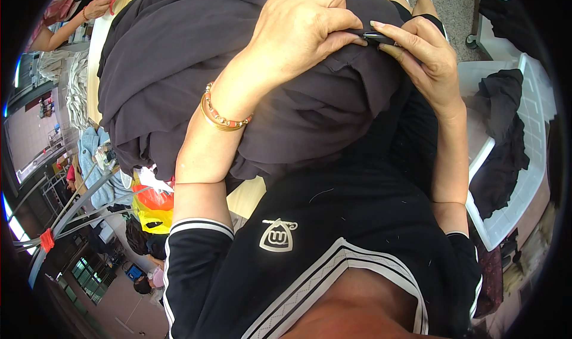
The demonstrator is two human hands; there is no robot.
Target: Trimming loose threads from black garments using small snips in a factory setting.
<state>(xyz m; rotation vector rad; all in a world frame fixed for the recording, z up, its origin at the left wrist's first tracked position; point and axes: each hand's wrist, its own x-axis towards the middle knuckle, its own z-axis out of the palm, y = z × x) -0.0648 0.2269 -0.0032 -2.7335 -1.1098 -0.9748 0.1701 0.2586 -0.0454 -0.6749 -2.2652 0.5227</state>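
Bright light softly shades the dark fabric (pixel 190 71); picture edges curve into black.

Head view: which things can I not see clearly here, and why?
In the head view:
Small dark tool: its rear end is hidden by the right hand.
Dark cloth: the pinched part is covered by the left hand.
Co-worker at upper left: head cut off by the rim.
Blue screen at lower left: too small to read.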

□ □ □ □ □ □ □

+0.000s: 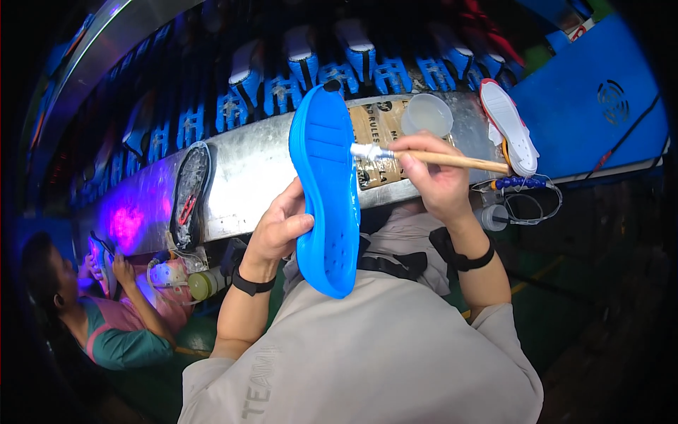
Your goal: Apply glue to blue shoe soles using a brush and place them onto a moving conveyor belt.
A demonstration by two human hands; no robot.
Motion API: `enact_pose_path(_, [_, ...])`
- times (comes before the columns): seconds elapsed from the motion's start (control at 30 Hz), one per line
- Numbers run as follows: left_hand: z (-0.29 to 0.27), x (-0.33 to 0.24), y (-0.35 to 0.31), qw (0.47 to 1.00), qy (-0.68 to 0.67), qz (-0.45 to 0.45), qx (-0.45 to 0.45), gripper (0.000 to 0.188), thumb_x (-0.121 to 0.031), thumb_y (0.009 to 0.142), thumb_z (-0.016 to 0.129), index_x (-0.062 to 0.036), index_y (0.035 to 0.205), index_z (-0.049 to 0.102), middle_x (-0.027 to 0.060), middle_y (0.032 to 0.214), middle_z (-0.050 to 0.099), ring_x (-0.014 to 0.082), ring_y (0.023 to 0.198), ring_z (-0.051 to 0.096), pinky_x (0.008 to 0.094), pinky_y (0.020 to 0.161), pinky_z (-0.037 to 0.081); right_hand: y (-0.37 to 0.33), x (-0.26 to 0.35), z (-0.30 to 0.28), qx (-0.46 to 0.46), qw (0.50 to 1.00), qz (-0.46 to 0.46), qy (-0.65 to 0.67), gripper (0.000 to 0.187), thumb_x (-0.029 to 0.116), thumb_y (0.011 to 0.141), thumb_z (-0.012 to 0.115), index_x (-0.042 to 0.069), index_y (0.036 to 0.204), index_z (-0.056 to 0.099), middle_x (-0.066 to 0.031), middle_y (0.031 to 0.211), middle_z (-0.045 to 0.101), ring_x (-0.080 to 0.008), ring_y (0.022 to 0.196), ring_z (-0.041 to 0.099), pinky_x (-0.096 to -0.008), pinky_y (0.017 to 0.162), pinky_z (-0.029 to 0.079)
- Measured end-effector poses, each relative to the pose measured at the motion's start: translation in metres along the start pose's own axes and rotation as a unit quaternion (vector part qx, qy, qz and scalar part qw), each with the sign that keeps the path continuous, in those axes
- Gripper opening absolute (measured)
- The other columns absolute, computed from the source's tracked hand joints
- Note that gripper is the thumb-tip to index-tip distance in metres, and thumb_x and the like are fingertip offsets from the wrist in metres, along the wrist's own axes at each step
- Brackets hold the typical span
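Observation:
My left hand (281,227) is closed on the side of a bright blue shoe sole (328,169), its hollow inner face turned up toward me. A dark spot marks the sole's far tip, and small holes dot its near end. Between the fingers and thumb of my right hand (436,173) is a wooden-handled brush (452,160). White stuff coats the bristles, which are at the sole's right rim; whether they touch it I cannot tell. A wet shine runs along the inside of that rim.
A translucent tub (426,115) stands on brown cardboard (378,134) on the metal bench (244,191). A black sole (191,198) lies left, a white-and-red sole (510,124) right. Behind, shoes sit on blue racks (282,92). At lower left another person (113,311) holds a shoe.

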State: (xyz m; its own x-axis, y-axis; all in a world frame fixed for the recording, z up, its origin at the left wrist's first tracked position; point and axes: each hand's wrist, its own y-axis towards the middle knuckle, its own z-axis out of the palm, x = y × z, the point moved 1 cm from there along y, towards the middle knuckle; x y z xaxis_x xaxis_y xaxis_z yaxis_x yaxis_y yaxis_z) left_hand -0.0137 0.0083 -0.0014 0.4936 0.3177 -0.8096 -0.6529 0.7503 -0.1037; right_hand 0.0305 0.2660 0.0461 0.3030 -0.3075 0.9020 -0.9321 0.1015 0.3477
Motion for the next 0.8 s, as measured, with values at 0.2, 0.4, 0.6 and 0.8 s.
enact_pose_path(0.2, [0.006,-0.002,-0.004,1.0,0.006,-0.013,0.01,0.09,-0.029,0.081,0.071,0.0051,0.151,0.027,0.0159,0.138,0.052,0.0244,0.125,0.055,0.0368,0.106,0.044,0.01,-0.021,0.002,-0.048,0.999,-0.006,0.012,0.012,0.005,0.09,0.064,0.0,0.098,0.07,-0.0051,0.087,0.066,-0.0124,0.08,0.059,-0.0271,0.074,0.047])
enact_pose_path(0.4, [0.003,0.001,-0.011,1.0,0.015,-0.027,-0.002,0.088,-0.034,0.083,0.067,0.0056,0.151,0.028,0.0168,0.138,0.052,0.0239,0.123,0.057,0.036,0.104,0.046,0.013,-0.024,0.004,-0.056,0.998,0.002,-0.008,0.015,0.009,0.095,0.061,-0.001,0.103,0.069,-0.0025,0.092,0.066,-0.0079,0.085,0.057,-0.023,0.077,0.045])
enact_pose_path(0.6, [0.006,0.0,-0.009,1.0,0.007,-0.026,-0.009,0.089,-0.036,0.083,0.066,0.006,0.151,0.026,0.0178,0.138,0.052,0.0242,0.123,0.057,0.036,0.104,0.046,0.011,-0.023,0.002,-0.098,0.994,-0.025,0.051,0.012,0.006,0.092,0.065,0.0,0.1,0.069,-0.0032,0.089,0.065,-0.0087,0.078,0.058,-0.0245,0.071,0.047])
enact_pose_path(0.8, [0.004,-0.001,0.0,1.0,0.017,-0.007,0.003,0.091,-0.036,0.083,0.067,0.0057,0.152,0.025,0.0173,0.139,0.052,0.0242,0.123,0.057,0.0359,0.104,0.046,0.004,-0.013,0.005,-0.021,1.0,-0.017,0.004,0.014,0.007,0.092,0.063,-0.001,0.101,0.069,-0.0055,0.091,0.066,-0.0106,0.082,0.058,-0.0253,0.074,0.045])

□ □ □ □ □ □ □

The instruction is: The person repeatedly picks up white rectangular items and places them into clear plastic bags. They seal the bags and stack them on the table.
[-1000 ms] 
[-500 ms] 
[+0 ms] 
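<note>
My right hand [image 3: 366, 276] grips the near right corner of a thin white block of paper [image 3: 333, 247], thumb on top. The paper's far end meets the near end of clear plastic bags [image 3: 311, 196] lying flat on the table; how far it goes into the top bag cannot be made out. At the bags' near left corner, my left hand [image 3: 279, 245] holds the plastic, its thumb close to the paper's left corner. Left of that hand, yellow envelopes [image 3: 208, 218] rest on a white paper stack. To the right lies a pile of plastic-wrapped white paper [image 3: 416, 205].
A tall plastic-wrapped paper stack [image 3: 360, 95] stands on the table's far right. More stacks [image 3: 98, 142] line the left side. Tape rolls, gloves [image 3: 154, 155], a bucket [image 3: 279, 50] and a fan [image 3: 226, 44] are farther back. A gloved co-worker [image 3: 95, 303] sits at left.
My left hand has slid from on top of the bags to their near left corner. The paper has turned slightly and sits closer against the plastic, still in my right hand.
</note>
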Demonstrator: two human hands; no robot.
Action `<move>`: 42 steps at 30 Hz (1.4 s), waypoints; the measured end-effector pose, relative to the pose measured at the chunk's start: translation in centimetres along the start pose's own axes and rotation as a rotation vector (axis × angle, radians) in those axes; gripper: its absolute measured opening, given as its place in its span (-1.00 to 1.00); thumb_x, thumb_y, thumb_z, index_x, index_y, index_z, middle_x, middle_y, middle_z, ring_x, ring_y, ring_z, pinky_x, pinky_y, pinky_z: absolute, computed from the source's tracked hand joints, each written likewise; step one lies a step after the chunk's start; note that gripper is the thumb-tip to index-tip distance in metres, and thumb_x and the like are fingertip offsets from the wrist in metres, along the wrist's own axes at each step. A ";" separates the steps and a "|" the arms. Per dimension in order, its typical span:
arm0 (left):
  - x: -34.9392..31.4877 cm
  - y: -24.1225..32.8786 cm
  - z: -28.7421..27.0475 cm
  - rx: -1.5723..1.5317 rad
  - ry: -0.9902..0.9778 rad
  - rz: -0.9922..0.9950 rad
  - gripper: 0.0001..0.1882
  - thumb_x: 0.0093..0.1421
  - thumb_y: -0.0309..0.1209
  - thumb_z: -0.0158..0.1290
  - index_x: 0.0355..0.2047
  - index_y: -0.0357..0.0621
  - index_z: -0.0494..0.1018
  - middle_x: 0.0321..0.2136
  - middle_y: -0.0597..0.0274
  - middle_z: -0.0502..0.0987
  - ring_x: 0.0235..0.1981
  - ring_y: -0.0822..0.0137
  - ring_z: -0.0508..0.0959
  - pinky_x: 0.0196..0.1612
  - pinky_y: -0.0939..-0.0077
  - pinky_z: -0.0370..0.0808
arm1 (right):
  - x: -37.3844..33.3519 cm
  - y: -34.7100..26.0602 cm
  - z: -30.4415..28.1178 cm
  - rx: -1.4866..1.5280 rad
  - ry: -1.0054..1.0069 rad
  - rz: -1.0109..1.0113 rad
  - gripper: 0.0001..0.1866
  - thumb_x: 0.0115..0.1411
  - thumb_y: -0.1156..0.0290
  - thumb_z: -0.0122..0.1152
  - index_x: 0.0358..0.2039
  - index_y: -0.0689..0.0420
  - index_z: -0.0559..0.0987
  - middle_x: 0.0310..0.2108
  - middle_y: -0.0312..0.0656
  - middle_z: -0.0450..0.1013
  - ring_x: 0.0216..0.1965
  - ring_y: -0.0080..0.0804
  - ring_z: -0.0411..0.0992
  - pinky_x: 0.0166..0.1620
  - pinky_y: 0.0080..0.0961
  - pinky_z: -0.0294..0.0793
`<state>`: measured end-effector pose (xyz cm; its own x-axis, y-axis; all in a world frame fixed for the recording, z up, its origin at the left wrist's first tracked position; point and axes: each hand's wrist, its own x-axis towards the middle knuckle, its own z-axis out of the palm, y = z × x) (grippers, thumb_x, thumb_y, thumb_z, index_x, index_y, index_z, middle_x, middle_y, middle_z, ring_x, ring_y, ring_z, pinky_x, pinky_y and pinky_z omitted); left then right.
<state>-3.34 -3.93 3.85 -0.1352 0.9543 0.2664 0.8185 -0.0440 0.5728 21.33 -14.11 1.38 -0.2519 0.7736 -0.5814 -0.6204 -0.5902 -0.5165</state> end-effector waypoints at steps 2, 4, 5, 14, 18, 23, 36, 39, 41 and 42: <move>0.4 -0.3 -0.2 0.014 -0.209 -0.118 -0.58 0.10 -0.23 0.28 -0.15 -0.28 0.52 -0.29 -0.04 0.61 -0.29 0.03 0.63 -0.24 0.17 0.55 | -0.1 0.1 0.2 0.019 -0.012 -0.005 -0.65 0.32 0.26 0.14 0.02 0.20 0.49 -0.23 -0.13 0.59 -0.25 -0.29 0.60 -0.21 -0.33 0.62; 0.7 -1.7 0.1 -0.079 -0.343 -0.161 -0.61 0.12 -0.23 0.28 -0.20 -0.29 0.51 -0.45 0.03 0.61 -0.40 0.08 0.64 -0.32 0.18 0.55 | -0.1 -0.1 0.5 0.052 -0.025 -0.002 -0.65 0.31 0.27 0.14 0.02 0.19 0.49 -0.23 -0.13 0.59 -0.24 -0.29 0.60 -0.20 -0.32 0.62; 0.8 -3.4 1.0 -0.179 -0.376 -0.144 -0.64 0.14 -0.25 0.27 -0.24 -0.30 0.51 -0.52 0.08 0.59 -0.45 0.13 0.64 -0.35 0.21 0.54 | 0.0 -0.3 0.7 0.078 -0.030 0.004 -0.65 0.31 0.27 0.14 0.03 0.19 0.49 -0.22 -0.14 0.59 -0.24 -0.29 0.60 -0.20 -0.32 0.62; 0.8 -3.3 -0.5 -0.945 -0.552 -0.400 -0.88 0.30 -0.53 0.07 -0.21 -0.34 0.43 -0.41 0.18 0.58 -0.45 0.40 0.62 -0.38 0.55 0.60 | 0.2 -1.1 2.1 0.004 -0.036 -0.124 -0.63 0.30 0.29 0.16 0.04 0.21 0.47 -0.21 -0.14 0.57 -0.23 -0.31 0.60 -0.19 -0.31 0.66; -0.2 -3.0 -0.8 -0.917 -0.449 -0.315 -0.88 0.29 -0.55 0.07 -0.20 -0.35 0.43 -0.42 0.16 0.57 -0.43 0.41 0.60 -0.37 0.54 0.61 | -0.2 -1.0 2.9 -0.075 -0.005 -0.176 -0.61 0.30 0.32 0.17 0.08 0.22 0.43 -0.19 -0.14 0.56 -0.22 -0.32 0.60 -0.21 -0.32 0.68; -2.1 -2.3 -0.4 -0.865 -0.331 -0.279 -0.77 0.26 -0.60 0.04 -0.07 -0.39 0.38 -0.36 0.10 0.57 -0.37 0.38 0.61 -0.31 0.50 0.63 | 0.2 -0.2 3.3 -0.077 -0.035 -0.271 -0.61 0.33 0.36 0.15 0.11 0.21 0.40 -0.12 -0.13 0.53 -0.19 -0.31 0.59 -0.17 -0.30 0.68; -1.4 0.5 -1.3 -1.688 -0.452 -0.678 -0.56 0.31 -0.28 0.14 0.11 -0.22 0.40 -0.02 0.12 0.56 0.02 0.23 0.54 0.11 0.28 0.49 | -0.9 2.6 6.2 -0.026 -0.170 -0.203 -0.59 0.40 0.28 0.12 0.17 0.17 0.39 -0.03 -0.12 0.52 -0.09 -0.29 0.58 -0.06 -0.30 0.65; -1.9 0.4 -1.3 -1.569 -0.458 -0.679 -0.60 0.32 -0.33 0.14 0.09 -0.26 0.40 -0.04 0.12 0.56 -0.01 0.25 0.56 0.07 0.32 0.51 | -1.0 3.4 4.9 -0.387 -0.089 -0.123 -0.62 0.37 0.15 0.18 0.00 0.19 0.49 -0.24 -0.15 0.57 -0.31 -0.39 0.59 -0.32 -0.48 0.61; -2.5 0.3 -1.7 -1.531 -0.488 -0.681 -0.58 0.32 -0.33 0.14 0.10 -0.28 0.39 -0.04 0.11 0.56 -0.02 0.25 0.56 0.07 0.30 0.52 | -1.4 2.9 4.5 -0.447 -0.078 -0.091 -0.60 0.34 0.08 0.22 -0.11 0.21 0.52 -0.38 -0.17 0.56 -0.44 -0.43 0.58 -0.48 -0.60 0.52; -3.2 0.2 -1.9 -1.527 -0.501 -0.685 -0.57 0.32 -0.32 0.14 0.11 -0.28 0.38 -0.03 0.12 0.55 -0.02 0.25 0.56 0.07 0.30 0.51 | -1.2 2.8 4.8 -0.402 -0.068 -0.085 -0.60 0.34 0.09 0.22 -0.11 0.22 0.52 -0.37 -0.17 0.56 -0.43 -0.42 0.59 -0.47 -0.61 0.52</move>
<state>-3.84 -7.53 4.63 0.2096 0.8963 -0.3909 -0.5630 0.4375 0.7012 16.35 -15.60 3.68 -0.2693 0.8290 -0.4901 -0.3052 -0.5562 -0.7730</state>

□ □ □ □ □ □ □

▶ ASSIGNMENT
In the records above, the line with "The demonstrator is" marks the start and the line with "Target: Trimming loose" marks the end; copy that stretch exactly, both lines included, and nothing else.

▶ EXPECTED ANSWER
The demonstrator is two human hands; there is no robot.
Target: Trimming loose threads from black garments using small snips in a factory setting.

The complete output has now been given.